Exactly the lines starting at the line containing "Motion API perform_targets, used" and ending at the line containing "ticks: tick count" are to be written out from the listing below, both included.
┄┄┄┄┄┄
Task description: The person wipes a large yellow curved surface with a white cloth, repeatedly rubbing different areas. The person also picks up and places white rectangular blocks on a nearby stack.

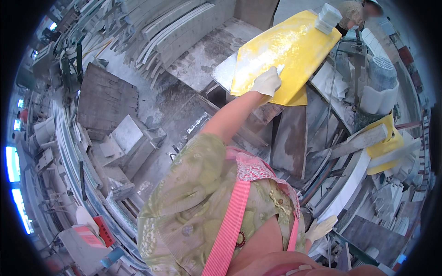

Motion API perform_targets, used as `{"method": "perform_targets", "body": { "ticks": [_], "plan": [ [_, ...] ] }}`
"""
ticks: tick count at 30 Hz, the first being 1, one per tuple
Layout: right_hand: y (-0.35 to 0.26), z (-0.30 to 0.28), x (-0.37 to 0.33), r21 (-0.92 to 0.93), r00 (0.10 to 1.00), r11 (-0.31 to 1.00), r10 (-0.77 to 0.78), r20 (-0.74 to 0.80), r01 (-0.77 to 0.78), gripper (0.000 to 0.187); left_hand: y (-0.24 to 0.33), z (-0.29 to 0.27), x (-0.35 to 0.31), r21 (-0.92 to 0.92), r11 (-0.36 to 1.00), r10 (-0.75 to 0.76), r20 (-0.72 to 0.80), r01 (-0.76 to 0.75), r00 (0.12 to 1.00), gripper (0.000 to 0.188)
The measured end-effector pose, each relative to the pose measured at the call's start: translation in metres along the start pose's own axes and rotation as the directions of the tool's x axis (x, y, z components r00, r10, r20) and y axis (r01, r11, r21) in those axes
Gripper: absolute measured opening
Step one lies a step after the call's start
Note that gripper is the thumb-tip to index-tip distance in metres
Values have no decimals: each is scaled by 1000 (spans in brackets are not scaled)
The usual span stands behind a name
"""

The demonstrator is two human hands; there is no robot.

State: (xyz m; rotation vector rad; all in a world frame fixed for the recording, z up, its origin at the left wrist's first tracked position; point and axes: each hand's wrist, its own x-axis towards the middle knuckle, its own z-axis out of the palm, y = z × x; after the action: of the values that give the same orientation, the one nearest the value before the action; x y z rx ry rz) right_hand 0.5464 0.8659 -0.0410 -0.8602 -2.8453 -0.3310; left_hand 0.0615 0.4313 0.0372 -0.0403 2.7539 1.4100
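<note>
My left hand (266, 82), in a pale glove, reaches far forward over a shiny wet yellow sheet (285, 48). Its fingers are closed, and a small white edge sticks out beside them; I cannot make out what it is. The sheet drapes over a light slab (224, 73) whose left corner shows. White blocks (328, 18) are stacked on the sheet's far right corner. Low on my right, my gloved right hand (321, 228) has its fingers spread, beside a long white curved strip (347, 184); whether it touches the strip is hard to tell.
Long stone strips (177, 34) are stacked at the far left. A dark slab (107, 96) and pale blocks (127, 133) stand to the left. Right of the sheet is a grey motor-like machine (382, 73). Another person's arm (351, 14) shows beyond the white blocks.
</note>
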Motion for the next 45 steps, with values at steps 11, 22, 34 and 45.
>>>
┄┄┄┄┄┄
→ Written response
Motion API perform_targets, used as `{"method": "perform_targets", "body": { "ticks": [_], "plan": [ [_, ...] ] }}`
"""
ticks: tick count at 30 Hz, the first being 1, one per tuple

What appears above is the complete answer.